Oil Palm: An illegal threat too

By Margaret Ran

Reuters ran a story this week on illegal palm oil development in Aceh, Indonesia.

The story takes an interesting angle, completely ignoring the massive scale of legal oil palm development in Aceh and focusing in on illegal planting by small farmers or tiny companies.

With oil palm threatening to overwhelm Aceh’s Leuser Ecosystem, NGOs and certain sections of the Acehenese government are doing their best to slow the onslaught, and their efforts to team up with Acehenes police to cut down illegal palm is interesting, but it is not the most important story there for either forests or forest peoples.

Aceh, one of Indonesia’s least developed and isolated provinces, is facing one of the fastest expansions of oil palm in the world; Aceh is just a hundred miles from Malaysia, the world’s most technically advanced nation when it comes to destroying biodiverse rainforests to plant oil palm,  and it is just emerging from a 30 year civil war that kept the province off limits to previous oil palm development.

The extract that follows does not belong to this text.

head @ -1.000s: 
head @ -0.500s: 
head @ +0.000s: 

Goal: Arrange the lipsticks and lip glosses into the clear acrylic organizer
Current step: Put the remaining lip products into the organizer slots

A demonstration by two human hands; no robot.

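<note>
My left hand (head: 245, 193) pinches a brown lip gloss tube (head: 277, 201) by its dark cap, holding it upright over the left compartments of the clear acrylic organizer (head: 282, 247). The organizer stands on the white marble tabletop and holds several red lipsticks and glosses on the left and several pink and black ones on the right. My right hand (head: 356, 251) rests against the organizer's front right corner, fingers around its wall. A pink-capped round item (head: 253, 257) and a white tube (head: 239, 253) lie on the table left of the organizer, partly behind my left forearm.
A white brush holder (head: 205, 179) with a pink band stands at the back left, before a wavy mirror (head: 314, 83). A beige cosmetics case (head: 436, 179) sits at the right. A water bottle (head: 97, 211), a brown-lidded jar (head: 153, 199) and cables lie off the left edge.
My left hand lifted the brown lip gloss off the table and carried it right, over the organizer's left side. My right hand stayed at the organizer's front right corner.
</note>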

An Acehenese Palm Plantation - Photo by author
An Acehnese Palm Plantation – Photo by author

Now, Aceh is faced with a flood of land speculators, signing deals with currupt low level politicians for access to land that has been designated as off limits to oil palm development. As the Reuters story quotes:

Picture 1

The Acehnese Ministry of Agriculture has called for more than a million hectares of oil palm expansion in the province. To give you an idea of the scale of that potential expansion, the Leuser Ecosystem of Aceh is one of the world’s largest remaining intact tropical forests at 2.5 million hectares.

The article seems content to focus on the estimated 40,000 hectares of illegal palm in Aceh, which is a shame considering the massive scale of oil palm development around the province.

But at least the story does end with an acknowledgment of the basic problem with oil palm in Aceh:

Picture 3

A simple statement from an Acehnese forest conservationist that sums it all up.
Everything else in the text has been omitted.